Output, word for word, the lines of this listing that fall between the line with "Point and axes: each" and the line with "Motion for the", counting both of those lines, and no others.

### Data below ###

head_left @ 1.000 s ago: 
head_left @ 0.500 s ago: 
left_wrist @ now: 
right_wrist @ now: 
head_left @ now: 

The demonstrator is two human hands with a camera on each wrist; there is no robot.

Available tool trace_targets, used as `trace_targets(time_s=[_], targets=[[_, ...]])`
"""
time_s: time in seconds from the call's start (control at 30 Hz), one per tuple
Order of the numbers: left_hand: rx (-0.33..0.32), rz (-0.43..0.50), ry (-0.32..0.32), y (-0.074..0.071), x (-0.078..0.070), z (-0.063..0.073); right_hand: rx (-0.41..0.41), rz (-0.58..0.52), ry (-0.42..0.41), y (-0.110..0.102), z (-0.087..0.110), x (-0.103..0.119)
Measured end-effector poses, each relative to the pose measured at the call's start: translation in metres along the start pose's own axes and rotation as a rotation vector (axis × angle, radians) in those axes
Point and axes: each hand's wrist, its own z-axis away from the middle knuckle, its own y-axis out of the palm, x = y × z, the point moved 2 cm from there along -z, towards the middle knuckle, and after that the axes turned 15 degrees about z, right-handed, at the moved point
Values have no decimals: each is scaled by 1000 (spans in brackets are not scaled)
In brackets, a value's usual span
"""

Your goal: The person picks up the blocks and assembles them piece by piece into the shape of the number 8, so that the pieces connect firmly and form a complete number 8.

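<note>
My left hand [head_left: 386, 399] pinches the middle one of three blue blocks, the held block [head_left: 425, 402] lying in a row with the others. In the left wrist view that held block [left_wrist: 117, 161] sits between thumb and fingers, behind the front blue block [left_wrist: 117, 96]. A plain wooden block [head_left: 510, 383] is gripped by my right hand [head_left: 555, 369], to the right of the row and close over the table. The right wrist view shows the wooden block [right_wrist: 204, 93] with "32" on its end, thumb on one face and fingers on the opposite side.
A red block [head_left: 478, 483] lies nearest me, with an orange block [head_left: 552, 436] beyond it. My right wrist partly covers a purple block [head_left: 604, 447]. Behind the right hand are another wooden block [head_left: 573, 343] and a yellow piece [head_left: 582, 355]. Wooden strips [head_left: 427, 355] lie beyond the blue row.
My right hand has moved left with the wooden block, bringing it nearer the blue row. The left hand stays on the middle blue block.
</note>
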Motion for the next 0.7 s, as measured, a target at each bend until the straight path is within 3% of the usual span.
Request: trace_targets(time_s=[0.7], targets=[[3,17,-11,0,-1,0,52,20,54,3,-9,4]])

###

■ Solution for this problem
Point and axes: each hand's wrist, its own z-axis away from the middle knuckle, its own y-axis out of the palm, x = y × z, the point moved 2 cm from there along -z, towards the middle knuckle, and after that the axes turned 15 degrees about z, right-handed, at the moved point
Values have no decimals: each is scaled by 1000 (spans in brackets are not scaled)
In brackets, a value's usual span
"""

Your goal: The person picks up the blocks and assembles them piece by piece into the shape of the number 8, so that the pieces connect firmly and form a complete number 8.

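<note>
My left hand [head_left: 386, 399] pinches the middle one of three blue blocks, the held block [head_left: 425, 402] lying in a row with the others. In the left wrist view that held block [left_wrist: 117, 161] sits between thumb and fingers, behind the front blue block [left_wrist: 117, 96]. A plain wooden block [head_left: 510, 383] is gripped by my right hand [head_left: 555, 369], to the right of the row and close over the table. The right wrist view shows the wooden block [right_wrist: 204, 93] with "32" on its end, thumb on one face and fingers on the opposite side.
A red block [head_left: 478, 483] lies nearest me, with an orange block [head_left: 552, 436] beyond it. My right wrist partly covers a purple block [head_left: 604, 447]. Behind the right hand are another wooden block [head_left: 573, 343] and a yellow piece [head_left: 582, 355]. Wooden strips [head_left: 427, 355] lie beyond the blue row.
My right hand has moved left with the wooden block, bringing it nearer the blue row. The left hand stays on the middle blue block.
</note>
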Motion for the next 0.7 s, as measured, a target at each bend until the straight path is within 3% of the usual span.

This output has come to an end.